Could Crystal Lakers in LITH Sanitary District Be Charged More If Merger with LITH Goes Through?

Thinking about McHenry County Board Chairman Jack Franks’ desire to give control of the Lake in the Hills Sanitary District to the Village of Lake in the Hills led me to thoughts of Crystal Lake and Lakewood.

The sewers in Country Club Additions Subdivision were put in by the Works Progress Administration during the 1930’s.

Federal money.

The sewage treatment plant was in Crystal Lake and still is.

For reasons unknown to me the City of Crystal Lake decided to increase the charges to Lakewood residents.

A cost-benefit study was conducted by Lakewood and the Village Board concluded that it would be cheaper to re-route the sewage flow from the Crystal Lake plant to the one that Lakewood built on the west side of town.

The cost would be about the same, Village officials wrote, but Country Club Additions homeowners would no longer be subject to another municipality’s determining their sewer rates.

Based on that experience, it seems to me that Crystal Lake and Huntley residents, businesses and the Huntley School District could see their rates rise, if the Lake in the Hills Village Board wanted to raise them.


Comments

Could Crystal Lakers in LITH Sanitary District Be Charged More If Merger with LITH Goes Through? — 7 Comments

  1. There is no telling what will happen with rates in the years and decades to come.

    Where is the detailed analysis on the effects of unionizing the labor?

    Being that the Lake in the Hills Sanitary District is not unionized and the Village of Lake in the Hills public works labor is unionized.

    And Jack Franks has received over $1 million in campaign contributions from labor unions and their affiliates.

    Will any of the sanitary district labor be terminated and new labor hired by the Village of Lake in the Hills public works department?

  2. “For reasons unknown to me the City of Crystal Lake decided to increase the charges to Lakewood residents.”

    I believe CL simply wanted to charge Lakewood the same rates it was charging its own residents.

    Until that point Lakewood residents were charged at a lower rate

  3. I’m sure Jack’s cronies on the Ad Hoc Committee could care less if residents have to pay more.

  4. This speaks to representation, with is lacking in the Sann dist.

    Appointed people aren’t as responsive to tax payers as elected official, not like they are a whole lot better.

    If consolidation doesn’t happen, not likely at this point, the system should be changed to elected overseers rather than appointed.
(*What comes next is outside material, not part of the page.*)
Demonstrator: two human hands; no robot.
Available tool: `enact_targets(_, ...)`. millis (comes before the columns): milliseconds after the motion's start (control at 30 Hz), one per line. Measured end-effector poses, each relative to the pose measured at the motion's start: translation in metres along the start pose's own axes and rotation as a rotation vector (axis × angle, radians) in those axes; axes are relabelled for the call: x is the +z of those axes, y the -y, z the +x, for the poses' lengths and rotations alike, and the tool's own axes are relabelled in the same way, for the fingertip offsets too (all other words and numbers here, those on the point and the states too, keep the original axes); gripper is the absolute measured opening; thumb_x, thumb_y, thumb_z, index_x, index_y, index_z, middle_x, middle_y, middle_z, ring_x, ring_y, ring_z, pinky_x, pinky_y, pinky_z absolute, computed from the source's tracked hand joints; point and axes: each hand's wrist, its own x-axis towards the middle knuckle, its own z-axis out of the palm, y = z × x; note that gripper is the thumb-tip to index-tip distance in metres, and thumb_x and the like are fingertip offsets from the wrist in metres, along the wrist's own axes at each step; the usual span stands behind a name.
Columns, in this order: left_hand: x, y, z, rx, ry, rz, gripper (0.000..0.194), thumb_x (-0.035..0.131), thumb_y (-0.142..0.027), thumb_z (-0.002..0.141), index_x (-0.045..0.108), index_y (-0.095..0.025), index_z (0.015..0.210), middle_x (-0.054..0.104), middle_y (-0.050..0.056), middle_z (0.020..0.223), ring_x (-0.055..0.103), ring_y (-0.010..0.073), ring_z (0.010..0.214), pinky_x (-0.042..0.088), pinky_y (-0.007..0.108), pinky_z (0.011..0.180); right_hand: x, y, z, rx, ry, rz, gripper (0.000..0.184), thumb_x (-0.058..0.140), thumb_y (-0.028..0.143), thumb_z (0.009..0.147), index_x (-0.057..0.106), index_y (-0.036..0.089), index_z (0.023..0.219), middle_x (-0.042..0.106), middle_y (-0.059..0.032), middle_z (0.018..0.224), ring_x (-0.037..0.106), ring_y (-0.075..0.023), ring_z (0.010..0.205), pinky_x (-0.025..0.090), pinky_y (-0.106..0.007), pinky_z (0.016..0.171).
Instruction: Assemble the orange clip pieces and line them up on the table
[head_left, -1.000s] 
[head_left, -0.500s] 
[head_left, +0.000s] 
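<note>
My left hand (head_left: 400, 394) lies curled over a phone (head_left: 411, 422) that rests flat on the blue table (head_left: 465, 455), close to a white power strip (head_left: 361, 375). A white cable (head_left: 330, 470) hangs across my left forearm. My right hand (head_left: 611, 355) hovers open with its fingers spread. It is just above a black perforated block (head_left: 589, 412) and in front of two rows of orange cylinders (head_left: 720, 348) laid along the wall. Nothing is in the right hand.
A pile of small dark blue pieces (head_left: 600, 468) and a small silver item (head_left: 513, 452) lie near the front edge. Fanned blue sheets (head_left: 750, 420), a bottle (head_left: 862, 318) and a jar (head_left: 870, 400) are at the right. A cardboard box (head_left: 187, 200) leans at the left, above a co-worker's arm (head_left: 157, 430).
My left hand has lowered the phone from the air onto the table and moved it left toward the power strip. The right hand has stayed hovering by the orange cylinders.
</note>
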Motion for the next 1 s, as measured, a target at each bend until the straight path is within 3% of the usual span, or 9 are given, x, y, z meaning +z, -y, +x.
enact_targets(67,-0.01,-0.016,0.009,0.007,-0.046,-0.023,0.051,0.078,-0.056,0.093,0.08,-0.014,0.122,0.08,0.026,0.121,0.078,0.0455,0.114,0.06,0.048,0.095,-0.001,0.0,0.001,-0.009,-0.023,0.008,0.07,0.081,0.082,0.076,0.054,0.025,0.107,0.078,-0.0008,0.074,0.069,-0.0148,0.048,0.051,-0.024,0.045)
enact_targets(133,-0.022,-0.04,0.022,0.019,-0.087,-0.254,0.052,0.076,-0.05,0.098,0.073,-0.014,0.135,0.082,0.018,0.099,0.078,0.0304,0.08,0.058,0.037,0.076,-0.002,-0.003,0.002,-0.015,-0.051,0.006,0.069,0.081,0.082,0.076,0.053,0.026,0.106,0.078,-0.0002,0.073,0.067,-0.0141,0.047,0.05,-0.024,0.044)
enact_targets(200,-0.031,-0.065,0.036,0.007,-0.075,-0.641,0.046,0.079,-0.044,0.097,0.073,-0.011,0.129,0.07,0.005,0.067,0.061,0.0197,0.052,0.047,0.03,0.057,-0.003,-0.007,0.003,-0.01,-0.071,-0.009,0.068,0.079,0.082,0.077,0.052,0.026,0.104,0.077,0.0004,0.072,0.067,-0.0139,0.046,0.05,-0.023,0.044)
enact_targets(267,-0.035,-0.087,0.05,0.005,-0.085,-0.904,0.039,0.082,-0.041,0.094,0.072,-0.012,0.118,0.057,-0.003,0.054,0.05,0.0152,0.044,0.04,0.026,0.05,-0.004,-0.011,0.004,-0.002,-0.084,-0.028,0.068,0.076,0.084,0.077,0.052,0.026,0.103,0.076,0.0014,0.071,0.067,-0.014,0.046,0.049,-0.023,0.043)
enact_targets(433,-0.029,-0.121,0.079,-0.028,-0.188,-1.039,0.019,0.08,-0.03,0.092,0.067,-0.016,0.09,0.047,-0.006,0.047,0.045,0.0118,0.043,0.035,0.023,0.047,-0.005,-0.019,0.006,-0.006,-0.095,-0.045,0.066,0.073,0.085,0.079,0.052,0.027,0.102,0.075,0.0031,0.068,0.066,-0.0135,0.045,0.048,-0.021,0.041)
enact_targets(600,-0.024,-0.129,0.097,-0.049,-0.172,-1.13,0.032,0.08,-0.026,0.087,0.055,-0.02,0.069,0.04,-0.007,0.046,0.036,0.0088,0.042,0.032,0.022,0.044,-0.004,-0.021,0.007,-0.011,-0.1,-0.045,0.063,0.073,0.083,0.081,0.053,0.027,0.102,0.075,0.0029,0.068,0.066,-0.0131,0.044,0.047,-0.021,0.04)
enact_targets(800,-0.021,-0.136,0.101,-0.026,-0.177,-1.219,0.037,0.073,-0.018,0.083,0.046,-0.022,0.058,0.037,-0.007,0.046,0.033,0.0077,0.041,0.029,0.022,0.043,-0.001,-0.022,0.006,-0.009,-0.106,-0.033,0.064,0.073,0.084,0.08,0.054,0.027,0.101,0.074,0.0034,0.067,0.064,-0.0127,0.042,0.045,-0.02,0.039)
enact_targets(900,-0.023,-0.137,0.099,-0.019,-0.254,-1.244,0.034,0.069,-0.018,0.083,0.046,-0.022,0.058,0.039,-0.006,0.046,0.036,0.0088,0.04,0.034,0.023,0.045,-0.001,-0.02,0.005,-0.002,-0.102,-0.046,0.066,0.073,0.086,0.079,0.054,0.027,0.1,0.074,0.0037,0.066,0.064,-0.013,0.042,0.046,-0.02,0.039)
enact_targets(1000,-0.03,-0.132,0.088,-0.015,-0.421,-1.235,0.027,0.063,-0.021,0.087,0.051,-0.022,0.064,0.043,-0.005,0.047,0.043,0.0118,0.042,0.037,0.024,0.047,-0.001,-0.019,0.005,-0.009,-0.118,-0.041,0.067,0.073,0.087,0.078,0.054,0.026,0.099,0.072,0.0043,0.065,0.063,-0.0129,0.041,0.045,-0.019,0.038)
    Since it appears the deck is already dealt, what about the legal representation of the people that don’t live in LITH?

    Right now I see no indication they will have legal represention, no vote, on who’s controlling the $$$$$.

    Problems Houston!

  5. Nob, you’ve hit upon one of my earlier points on this topic in that the residents in CL and Huntley will have no political representation accountable to them.
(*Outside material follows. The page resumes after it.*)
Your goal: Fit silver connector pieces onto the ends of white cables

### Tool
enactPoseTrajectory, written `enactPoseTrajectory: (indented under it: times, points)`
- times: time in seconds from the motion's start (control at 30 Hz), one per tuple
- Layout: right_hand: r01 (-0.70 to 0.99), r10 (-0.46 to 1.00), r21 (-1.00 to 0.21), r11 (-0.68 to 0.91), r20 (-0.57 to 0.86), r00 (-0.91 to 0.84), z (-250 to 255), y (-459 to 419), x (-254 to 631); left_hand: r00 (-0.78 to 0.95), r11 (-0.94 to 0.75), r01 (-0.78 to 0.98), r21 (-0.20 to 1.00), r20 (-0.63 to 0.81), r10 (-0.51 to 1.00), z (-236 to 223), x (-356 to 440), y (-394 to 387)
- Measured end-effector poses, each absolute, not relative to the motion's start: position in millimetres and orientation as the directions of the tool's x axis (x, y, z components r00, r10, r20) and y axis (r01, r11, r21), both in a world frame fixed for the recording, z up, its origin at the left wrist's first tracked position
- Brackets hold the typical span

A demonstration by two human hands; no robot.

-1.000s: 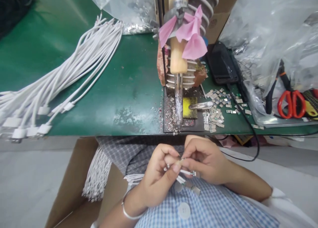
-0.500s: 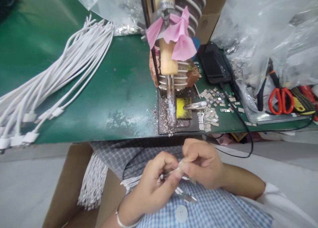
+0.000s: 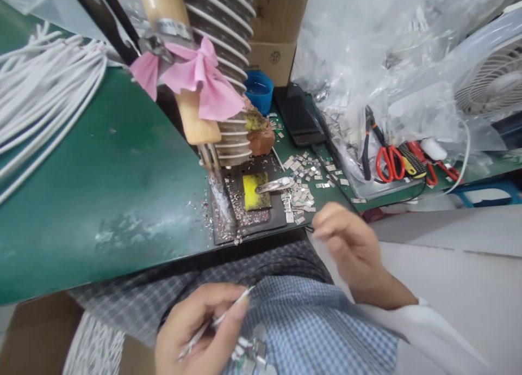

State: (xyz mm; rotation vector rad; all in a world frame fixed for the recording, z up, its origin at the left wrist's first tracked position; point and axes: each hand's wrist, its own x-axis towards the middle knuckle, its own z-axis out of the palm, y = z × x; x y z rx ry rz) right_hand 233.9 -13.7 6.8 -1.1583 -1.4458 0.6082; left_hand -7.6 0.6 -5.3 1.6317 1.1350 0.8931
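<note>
Low over the lap, my left hand (image 3: 183, 323) pinches a thin white cable (image 3: 243, 296) between thumb and forefinger, its end sticking out past the fingertips. Below that hand, several metal connector plugs (image 3: 259, 349) on white wires hang against the checked apron. My right hand (image 3: 350, 247) is raised at the bench's front edge, fingers curled together. Whether it holds anything small is hidden. Close to its fingertips lies a scatter of small flat metal connectors (image 3: 304, 195) on the green bench (image 3: 142, 201).
A soldering iron (image 3: 222, 201) with a wooden handle and pink cloth leans tip-down beside a yellow sponge (image 3: 253, 184). A phone (image 3: 297, 116), a blue cup (image 3: 259, 92) and red-handled scissors (image 3: 390, 164) lie farther back. White cables (image 3: 53, 92) cover the left; a fan (image 3: 489, 86) stands right.
My right hand has left my left hand and moved right and up toward the loose connectors. The left hand has shifted left and down, still gripping the cable. The view has turned to the right.
</note>
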Motion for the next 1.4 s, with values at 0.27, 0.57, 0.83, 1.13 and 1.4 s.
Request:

    They simply become “customers” of the Village of Lake in the Hills.

    This sets up to create potential problems in the future.
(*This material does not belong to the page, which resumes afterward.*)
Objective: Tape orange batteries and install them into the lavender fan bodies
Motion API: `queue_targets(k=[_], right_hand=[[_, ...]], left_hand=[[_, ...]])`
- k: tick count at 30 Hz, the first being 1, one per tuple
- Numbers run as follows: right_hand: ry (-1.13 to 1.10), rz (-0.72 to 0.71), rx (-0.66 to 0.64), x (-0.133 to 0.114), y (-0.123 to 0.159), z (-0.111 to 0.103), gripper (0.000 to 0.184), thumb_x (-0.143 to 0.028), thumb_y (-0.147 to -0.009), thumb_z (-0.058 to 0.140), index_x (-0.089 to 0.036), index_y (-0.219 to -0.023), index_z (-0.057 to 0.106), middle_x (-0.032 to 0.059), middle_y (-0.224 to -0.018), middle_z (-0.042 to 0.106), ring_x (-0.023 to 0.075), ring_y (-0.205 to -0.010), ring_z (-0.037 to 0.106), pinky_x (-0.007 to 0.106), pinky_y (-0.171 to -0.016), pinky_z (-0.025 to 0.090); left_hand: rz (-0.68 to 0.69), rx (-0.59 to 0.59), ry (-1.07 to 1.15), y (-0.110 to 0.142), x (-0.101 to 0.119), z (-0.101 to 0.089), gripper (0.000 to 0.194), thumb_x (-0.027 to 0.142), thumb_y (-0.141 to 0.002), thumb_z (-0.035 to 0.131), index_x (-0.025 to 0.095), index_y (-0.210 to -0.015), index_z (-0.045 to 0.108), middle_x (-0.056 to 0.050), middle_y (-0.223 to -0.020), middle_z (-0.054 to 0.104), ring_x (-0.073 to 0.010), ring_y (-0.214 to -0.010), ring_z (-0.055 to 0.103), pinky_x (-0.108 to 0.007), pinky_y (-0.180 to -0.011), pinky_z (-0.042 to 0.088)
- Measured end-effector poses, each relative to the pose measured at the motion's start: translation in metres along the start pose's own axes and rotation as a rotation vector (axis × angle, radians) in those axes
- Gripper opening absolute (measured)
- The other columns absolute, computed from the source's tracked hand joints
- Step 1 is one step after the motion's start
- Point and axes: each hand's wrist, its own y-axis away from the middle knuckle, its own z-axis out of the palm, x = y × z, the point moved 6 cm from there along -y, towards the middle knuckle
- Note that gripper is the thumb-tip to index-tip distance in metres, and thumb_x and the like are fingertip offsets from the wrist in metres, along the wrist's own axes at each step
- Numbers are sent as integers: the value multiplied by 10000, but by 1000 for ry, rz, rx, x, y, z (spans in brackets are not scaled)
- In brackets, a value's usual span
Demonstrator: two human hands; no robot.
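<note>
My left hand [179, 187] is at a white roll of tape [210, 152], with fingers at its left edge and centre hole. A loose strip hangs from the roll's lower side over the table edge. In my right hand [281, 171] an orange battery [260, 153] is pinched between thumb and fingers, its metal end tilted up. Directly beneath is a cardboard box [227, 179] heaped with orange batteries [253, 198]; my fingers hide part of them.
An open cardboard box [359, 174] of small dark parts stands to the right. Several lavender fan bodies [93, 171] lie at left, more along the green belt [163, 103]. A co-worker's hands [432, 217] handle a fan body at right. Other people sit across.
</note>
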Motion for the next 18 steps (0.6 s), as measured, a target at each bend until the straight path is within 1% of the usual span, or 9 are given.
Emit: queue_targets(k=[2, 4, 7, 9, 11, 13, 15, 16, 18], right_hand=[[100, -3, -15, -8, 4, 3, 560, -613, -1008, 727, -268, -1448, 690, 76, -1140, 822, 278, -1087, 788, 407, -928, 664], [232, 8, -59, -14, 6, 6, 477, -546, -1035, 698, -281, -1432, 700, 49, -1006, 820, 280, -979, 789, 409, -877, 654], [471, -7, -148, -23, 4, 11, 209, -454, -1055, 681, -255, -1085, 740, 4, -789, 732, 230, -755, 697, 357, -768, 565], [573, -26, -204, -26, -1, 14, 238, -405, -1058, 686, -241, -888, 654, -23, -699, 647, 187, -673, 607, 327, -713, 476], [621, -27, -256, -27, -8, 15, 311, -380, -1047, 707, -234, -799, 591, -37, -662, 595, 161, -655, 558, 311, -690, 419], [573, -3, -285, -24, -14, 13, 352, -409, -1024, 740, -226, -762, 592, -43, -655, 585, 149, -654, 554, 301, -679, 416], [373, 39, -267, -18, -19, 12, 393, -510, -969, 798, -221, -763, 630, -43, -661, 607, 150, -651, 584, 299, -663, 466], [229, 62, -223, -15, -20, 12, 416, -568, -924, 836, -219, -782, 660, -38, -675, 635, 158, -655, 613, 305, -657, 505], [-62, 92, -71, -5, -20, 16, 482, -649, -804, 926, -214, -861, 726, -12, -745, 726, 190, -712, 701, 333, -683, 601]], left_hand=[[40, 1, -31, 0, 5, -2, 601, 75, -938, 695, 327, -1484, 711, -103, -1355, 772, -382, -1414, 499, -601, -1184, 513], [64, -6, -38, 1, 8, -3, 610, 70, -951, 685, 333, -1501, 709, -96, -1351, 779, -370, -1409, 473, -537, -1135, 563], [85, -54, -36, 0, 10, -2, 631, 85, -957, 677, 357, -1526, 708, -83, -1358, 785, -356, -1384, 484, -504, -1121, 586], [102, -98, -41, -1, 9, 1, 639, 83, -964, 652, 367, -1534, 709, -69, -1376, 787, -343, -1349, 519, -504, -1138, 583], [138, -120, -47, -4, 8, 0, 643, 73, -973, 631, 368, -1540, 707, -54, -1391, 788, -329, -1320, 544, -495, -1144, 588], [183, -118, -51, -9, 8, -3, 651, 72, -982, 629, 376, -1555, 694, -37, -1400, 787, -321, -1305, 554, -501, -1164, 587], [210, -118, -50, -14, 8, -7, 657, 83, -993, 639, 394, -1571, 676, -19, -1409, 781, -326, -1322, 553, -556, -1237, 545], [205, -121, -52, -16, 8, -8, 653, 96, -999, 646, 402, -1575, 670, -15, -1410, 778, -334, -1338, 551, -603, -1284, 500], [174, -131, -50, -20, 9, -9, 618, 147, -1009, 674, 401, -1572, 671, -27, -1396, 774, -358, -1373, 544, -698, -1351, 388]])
    You will now have officials in LITH making decisions on capital expenditures, maintenance, rate-setting, etc. that will affect non-LITH residents.

    For example, what are the odds that LITH would approve a necessary multi-million dollar capital improvement program that only affects a Huntley service area, but the cost would have to be spread out to include LITH residents?

    Conversely, how would CL and Huntley residents feel about having to absorb fee increases in order to pay for a project within LITH?

  6. Mark – If the Lake in the Hills Sanitary District is controlled by the Village of Lake in the Hills the residents within Huntley and Crystal Lake, served by the Lake in the Hills Sanitary District, will have no representation on the Board when it decides to raise the rates (which will most likely happen).

    The Village of Lake in the Hills has indicated that residents within the Village of Huntley and the City of Crystal Lake will pay the same rate as the Lake in the Hills’ residents.

    Be careful with that since the residents outside of the Lake in the Hills Village limits now pay a 150% SURCHARGE on their water supplied by the Village.

    If the Lake in the Hills Sanitary District property tax is abolished and the sewer rates are based on water usage versus the current flat fee, there will be more impact on the residents and less impact on commercial/industrial properties.

  7. No village board can bind a future village board any more than one Congress can bind a future Congress.